_YOUR ASSIGNMENT_
Work out how many lines of the data below hold the string "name". Answer with that number alone.

_SUPPLIED MATERIAL_
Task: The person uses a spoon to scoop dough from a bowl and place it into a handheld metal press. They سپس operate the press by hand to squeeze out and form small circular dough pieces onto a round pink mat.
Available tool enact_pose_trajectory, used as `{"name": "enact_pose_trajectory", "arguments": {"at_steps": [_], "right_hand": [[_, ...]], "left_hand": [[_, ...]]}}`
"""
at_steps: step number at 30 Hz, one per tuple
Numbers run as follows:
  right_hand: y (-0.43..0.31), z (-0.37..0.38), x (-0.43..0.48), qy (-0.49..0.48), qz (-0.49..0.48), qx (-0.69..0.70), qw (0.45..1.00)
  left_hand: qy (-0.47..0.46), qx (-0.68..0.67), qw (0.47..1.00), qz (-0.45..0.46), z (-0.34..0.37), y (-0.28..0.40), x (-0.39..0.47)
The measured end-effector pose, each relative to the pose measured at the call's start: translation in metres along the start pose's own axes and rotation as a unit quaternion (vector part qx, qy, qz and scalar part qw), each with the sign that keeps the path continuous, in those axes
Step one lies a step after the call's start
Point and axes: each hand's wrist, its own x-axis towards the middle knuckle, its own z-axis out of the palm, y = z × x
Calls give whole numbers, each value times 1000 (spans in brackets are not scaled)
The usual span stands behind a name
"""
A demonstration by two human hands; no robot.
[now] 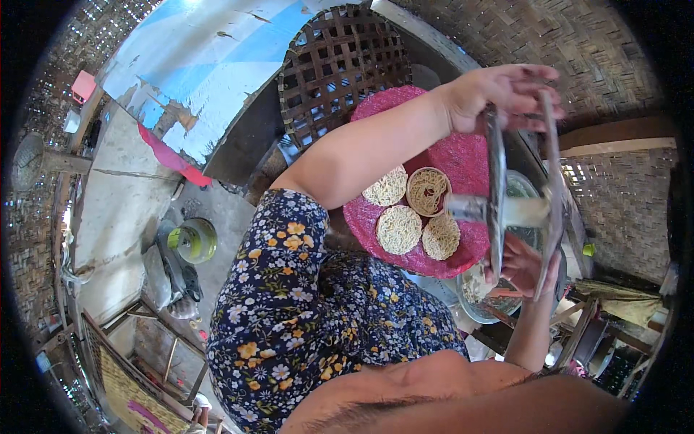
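A hand-held noodle press (496, 200), with two long bars and a central cylinder, is held over a round tray lined with pink mesh (469, 157). My left hand (512, 97) grips the upper ends of the bars, its fingers blurred. Around their lower ends is my right hand (523, 263), partly hidden by the bars. The cylinder's end is beside a ring mould (428, 191) with noodle strands inside and a gap at their middle. Round noodle cakes lie near it: one at the upper left (386, 186), one below (399, 229), one at the lower right (442, 237).
An openwork woven basket (344, 65) leans behind the tray. A clear basin (471, 309) with pale dough-like material (476, 285) is below the press. A blue-and-white covered surface (217, 70) spans the upper left. On the floor stands a greenish container (198, 241). Another person's hand (201, 415) shows at bottom left.
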Motion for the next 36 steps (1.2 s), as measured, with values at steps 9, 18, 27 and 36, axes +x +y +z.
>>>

_ANSWER SPACE_
2